Web media semantic concept retrieval via tag removal and model fusion

  • Authors:
  • Chao Chen;Qiusha Zhu;Lin Lin;Mei-Ling Shyu

  • Affiliations:
  • University of Miami, Coral Gables, FL;University of Miami, Coral Gables, FL;University of Miami, Coral Gables, FL;University of Miami, Coral Gables, FL

  • Venue:
  • ACM Transactions on Intelligent Systems and Technology (TIST) - Survey papers, special sections on the semantic adaptive social web, intelligent systems for health informatics, regular papers
  • Year:
  • 2013

Quantified Score

Hi-index 0.00

Visualization

Abstract

Multimedia data on social websites contain rich semantics and are often accompanied with user-defined tags.

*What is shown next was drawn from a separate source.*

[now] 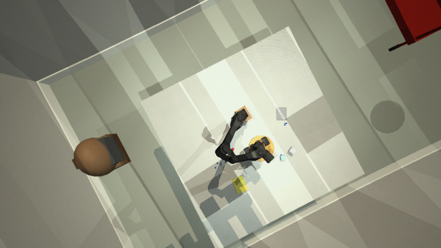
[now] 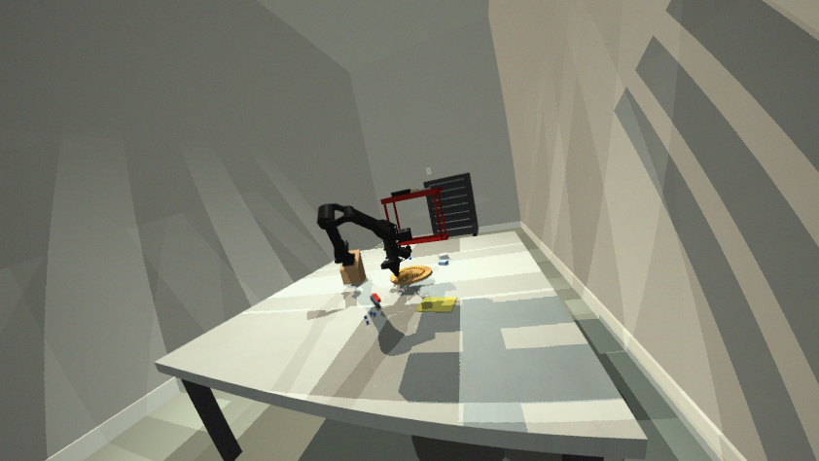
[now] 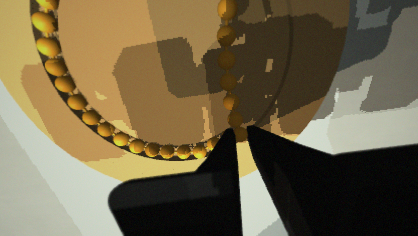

To enhance Web media semantic concept retrieval, the fusion of tag-based and content-based models can be used, though it is very challenging. In this article, a novel semantic concept retrieval framework that incorporates tag removal and model fusion is proposed to tackle such a challenge. Tags with useful information can facilitate media search, but they are often imprecise, which makes it important to apply noisy tag removal (by deleting uncorrelated tags) to improve the performance of semantic concept retrieval. Therefore, a multiple correspondence analysis (MCA)-based tag removal algorithm is proposed, which utilizes MCA's ability to capture the relationships among nominal features and identify representative and discriminative tags holding strong correlations with the target semantic concepts. To further improve the retrieval performance, a novel model fusion method is also proposed to combine ranking scores from both tag-based and content-based models, where the adjustment of ranking scores, the reliability of models, and the correlations between the intervals divided on the ranking scores and the semantic concepts are all considered. Comparative results with extensive experiments on the NUS-WIDE-LITE as well as the NUS-WIDE-270K benchmark datasets with 81 semantic concepts show that the proposed framework outperforms baseline results and the other comparison methods with each component being evaluated separately.